Chega então o fatídico jogo de Guimarães. Começa a sentir-se o cansaço em certos jogadores nucleares, os movimentos perdem a fluidez original. Para além disso, há erros individuais que impedem a equipa de carburar. O treinador mantém Diaby em campo os 90 minutos, ele que faz um jogo desastrado, tanto na ligação com os colegas como no momento da concretização. Exibição que viria a repetir em Tondela, novamente com consequências desastrosas. Paira agora a dúvida. Alguns dos iniciais resistentes ao treinador, que já se preparavam para meter a viola no saco, ganham um suplemento de alma. Regressa o discurso da desadaptação de Keizer, da fraqueza da sua transição defensiva, da sua exposição aos ardilosos treinadores tugas. Keizer passa num instante a ser o "Mau" e as suas convicções parecem estar a ceder perante a necessidade imediata de resultados.

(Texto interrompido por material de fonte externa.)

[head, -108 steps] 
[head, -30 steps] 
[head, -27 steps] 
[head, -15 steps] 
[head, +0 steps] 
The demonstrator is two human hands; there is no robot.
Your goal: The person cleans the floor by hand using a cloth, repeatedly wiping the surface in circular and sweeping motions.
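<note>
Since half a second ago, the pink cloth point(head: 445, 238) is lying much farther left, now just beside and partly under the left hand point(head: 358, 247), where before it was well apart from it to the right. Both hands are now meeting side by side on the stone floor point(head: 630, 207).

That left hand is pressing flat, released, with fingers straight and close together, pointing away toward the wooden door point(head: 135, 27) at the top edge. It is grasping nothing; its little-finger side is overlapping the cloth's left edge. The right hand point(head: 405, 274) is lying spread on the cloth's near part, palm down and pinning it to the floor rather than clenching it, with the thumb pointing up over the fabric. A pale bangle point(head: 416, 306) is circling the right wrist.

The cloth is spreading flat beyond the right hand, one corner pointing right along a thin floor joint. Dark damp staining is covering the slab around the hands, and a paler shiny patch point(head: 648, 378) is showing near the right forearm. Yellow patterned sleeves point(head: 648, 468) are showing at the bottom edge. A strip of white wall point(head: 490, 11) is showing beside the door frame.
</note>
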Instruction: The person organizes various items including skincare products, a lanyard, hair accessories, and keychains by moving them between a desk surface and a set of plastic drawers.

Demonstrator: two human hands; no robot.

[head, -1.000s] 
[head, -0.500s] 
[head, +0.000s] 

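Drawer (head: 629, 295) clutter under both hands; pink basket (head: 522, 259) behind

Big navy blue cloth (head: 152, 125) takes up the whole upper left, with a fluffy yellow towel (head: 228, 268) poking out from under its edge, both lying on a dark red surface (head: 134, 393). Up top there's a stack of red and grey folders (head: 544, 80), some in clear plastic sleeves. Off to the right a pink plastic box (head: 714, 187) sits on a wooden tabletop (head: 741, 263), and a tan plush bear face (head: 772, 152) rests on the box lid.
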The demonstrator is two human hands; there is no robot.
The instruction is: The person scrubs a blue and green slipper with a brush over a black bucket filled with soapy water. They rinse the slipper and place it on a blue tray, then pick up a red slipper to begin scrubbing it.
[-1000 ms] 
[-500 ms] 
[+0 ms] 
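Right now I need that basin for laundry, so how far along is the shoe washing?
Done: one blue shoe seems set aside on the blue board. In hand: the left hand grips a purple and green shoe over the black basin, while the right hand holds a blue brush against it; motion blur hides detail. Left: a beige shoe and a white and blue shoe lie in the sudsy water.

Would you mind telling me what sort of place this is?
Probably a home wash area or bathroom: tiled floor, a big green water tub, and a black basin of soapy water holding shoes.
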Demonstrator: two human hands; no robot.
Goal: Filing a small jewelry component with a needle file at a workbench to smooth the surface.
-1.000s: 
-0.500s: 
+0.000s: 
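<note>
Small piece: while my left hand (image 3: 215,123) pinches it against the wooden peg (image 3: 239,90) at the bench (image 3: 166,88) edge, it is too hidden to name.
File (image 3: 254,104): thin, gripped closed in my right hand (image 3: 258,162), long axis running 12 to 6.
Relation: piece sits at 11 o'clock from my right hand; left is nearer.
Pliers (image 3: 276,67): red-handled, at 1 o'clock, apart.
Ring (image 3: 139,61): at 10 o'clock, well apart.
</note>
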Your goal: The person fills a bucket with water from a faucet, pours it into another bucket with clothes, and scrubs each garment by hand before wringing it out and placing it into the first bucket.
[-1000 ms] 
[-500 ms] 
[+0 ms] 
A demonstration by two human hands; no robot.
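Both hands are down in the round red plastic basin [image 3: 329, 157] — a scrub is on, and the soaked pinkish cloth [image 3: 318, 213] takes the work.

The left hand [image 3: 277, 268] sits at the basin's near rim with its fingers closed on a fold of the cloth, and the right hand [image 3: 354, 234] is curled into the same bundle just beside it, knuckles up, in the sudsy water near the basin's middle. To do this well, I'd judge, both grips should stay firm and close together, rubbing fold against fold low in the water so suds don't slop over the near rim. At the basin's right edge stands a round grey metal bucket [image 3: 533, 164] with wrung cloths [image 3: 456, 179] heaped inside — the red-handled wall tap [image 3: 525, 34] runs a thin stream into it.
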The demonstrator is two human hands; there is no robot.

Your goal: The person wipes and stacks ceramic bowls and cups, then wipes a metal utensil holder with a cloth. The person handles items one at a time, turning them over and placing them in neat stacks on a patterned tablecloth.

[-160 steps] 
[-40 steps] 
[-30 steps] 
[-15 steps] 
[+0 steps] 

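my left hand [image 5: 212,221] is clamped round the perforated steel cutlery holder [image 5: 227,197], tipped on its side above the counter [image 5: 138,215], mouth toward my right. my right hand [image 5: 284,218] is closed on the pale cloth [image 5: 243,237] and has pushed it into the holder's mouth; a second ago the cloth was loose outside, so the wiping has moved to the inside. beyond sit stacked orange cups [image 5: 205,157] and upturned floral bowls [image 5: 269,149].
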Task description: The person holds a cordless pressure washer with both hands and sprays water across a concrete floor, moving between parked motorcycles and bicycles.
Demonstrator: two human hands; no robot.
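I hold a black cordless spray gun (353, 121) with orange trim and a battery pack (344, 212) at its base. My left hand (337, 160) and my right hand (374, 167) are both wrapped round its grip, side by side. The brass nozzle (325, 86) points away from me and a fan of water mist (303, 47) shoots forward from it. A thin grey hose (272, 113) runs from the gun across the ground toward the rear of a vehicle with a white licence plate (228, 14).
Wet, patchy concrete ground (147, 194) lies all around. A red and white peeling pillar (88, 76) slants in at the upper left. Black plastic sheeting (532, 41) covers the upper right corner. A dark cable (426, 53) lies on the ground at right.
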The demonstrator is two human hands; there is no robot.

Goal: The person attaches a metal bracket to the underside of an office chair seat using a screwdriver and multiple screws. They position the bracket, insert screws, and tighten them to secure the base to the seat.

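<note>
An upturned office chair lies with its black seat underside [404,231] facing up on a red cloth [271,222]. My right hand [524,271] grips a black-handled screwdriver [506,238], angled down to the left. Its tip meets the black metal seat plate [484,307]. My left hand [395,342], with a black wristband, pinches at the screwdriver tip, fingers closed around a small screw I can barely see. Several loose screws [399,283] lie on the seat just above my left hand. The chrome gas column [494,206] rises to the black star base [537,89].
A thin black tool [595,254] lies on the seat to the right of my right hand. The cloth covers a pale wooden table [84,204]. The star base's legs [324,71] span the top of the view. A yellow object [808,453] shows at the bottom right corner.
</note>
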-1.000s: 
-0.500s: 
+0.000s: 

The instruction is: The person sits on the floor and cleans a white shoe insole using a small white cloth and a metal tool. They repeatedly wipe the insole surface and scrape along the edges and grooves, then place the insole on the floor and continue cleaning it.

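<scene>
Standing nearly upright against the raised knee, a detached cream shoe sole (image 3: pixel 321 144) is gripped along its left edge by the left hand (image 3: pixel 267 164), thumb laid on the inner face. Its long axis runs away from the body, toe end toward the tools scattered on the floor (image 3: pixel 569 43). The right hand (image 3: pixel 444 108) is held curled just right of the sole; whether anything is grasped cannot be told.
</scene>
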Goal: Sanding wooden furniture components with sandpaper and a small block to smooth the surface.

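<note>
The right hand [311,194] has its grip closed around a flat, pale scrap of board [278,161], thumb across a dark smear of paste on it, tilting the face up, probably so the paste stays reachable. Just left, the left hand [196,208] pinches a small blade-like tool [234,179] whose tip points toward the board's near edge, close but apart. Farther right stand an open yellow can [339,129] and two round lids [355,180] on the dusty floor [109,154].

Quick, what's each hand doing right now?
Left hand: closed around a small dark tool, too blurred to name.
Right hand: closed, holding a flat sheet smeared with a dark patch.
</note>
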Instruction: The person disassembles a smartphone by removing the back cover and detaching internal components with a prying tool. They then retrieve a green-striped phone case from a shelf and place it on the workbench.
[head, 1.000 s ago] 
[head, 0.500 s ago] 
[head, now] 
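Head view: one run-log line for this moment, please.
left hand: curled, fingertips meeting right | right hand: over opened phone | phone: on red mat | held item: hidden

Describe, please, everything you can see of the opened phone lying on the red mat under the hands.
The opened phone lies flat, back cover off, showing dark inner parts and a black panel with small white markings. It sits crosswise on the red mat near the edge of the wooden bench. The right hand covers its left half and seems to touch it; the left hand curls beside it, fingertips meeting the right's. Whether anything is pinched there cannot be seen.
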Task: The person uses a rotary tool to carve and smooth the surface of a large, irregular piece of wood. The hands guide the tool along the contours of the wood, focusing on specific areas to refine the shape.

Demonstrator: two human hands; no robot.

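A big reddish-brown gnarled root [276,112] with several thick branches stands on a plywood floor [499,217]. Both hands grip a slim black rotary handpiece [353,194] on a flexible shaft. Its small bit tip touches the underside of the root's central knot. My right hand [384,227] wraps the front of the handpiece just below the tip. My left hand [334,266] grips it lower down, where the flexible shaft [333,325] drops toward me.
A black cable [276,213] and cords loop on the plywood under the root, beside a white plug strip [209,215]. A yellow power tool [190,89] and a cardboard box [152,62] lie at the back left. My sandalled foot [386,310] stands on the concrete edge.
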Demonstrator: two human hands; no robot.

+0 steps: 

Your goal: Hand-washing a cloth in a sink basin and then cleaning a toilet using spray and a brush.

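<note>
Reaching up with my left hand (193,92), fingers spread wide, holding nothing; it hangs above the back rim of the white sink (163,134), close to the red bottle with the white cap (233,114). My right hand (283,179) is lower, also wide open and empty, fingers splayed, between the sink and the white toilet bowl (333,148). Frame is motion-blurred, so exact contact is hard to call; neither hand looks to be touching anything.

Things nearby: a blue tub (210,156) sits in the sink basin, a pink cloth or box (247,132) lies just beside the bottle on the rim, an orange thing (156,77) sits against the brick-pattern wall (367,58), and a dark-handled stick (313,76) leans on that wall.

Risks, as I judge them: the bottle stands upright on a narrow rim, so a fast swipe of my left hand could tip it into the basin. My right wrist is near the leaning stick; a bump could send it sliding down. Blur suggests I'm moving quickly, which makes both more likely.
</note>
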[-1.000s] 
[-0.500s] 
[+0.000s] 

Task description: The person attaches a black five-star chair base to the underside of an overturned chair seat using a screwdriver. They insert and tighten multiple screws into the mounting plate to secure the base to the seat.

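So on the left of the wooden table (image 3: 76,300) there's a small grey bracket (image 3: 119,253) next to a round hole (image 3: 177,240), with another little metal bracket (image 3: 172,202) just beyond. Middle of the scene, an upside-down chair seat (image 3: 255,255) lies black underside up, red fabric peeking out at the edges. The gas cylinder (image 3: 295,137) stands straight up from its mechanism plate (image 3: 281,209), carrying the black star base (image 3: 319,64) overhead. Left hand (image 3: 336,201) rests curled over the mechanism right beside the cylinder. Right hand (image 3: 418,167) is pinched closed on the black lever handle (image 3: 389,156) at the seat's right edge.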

Aproxima-se a Final Four da Taça da Liga e Keizer é agora um treinador mais pragmático. O Sporting sobrevive quase miraculosamente a um jogo em que foi inferior (Braga) e está na final contra o todo-poderoso Porto. No jogo decisivo, a equipa faz uma bela primeira parte, mas circunstâncias diversas adversas acabam por a empurrar para um pragmatismo assente na resiliência face a sucessivas vagas do adversário. Quando finalmente em desvantagem, consegue voltar ao jogo e acaba por vencer a competição. Keizer é agora o "Feio" - comparações são imediatamente feitas com Peseiro - , mas consegue levar para Alvalade o troféu.
Segue-se uma partida em Setúbal que faz a equipa desgastar-se em demasia, obrigada a superar-se em desvantagem numérica e no marcador. É a antecâmara da recepção ao Benfica. Entre lesões, castigos e impedimentos vários, o Sporting é batido sem apelo nem agravo. Mais do que a derrota, a imagem que fica é de uma total impotência face ao seu adversário. Uma humilhação! O ciclo ainda não terminou e há ainda uma partida para disputar na Luz, a contar para a Taça de Portugal. Teme-se nova debacle, as circunstâncias do jogo não ajudam, mas a equipa não cede, mostra que está com o treinador, e consegue voltar ao jogo e à eliminatória.
O próximo ciclo de jogos permitirá perceber melhor quem é Keizer. O treinador dos 7 primeiros jogos, a que acrescentarei os dois na Feira para as taças e a primeira parte da final da Taça da Liga com o Porto, é o "Bom". Gosto da sua ideia de futebol positivo, da fleuma com que atura jornalistas e as circunstâncias nem sempre favoráveis em que está envolta a sua profissão. Recorrendo por vezes ao sentido de humor e evitando a desculpabilização tão própria dos seus antecessores. Pode ser que este novo ciclo permita uma maior rotatividade ao plantel, que Geraldes e Idrissa possam ser convenientemente testados, que Acuña, Miguel Luís ou Montero estejam totalmente disponíveis, que jovens como Thierry possam ter finalmente uma oportunidade consistente. Está tudo nas mãos de Keizer e na sua fidelidade às suas ideias e convicções. (Ou, pelo menos, espero que não haja restrições de cima que o impeçam de escolher os melhores.) E eu espero que estas vençam. Um treinador que criou tão grande ilusão entre os sportinguistas não pode sair pela porta pequena.